We've listed a few indicators that might suggest the right time is now:

  • You're finding more and more problems with inconsistencies across printed collateral and online material
  • Your team is constantly struggling to meet deadlines
  • The design and/or development teams are overstressed and overworked
  • You're staring down the barrel of a major brand-driven project or campaign
  • You're about to embark upon a brand refresh
  • You have just been through a brand refresh
  • You're struggling to make the brand guidelines stick and be actively used within the organisation
  • Marketing management has transitioned within the organisation which has lead to an increase in activations and a faster pace of delivery

If your brand team is finding themselves in any of the above scenarios, it may be worthwhile taking the time to establish a design system preventatively to enable faster, more accurate production of collateral in the near and distant future.

What are the benefits of using a Design System?

While there is some time and money involved in getting a design system off the ground, the benefits to your brand, and internal brand teams can be huge.

Firstly, when elements of the brand change, you're updating 1 central location that spills into every piece of collateral. This means you can trust that once a decision has been made, it is quick and easy to ensure the change has been made everywhere.
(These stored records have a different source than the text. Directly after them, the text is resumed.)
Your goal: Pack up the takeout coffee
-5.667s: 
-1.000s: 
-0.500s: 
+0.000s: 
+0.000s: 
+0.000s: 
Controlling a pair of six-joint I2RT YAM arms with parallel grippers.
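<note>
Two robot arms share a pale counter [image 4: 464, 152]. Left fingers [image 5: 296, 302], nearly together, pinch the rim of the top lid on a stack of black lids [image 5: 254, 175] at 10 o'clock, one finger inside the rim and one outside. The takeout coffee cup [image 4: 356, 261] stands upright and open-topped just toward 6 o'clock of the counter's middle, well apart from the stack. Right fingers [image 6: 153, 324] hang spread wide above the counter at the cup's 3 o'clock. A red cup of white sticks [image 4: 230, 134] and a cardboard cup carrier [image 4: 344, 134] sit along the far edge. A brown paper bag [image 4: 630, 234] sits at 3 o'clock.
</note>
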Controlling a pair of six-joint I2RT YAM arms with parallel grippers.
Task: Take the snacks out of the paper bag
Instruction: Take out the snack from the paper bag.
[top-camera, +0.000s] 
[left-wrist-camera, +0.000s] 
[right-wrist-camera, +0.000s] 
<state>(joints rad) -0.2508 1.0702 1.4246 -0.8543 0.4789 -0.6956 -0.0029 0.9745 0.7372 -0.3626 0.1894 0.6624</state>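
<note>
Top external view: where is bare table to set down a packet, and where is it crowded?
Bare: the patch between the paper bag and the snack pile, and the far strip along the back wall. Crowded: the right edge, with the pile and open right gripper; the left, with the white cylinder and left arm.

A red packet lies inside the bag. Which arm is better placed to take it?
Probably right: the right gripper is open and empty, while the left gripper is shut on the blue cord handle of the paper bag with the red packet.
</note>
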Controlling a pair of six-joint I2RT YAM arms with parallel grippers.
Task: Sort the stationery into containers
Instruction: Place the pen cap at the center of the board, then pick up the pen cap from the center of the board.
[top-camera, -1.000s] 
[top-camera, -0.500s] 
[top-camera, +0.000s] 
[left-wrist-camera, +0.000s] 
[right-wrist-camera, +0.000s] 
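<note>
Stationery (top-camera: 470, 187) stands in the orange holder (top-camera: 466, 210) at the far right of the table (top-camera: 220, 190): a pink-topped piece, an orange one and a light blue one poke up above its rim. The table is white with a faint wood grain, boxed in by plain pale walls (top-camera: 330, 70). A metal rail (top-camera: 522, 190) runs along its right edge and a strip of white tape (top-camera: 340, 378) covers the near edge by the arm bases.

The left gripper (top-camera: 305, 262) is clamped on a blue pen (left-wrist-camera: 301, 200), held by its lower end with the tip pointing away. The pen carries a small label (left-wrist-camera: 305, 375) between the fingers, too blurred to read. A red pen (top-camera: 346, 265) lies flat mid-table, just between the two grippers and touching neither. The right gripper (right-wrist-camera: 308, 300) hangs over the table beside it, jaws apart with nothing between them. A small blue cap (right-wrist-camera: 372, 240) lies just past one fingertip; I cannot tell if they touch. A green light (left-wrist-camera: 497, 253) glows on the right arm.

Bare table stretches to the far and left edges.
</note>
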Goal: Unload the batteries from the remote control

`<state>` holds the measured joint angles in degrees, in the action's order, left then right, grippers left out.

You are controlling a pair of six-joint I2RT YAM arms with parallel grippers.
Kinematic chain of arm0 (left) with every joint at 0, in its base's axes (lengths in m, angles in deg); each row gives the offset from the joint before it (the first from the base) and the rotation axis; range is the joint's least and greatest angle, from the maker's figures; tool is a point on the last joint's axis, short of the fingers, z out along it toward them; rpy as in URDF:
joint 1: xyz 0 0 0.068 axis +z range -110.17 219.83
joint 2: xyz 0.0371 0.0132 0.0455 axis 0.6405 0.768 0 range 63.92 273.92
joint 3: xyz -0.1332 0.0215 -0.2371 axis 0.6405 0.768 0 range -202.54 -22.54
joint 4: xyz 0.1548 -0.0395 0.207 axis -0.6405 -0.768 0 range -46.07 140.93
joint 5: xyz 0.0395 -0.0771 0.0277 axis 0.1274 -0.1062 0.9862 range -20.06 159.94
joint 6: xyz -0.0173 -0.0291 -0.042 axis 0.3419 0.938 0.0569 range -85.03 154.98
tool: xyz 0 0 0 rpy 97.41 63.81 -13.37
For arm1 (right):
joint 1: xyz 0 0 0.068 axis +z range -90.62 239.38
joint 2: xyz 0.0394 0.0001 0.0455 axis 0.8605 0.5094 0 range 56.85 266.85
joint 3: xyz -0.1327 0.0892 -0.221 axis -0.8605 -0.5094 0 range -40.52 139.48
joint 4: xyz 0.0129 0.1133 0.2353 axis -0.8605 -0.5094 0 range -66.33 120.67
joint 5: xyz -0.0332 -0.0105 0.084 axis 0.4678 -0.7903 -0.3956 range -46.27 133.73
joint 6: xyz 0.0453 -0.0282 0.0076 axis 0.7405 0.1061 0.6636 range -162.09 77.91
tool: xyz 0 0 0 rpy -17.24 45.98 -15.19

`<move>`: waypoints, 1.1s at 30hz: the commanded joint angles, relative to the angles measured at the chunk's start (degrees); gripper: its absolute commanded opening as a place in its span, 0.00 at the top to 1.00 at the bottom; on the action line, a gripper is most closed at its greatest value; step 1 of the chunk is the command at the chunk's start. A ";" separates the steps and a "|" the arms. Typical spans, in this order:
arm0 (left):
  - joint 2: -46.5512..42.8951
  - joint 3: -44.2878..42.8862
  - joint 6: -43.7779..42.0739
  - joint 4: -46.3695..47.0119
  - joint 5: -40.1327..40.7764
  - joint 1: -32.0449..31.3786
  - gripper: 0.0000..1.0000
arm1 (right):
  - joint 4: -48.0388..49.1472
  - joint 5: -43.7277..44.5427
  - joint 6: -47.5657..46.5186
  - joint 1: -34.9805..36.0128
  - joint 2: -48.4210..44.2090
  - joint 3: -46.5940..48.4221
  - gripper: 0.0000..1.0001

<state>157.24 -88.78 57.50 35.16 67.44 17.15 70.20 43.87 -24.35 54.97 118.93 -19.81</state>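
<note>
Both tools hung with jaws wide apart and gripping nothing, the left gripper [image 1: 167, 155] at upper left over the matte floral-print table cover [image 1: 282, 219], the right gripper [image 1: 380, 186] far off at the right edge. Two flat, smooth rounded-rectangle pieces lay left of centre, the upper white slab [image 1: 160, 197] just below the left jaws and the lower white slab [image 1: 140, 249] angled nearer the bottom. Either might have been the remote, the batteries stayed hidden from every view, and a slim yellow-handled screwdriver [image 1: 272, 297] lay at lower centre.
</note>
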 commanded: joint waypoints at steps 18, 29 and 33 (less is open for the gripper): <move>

Also, it will save time in design and development, meaning that more technical and creative projects can be undertaken with time that would normally be spent on tedious work.

Secondly, it brings teams together who should work together, but would normally be siloed due to differences in skillset or ownership. Suddenly the creative and technical teams own the brand together and can be empowered to innovate the brand with purpose.

Lastly, a design system allows you to take the guesswork out of developing collateral and gets everyone in the organisation speaking the same language in every sense.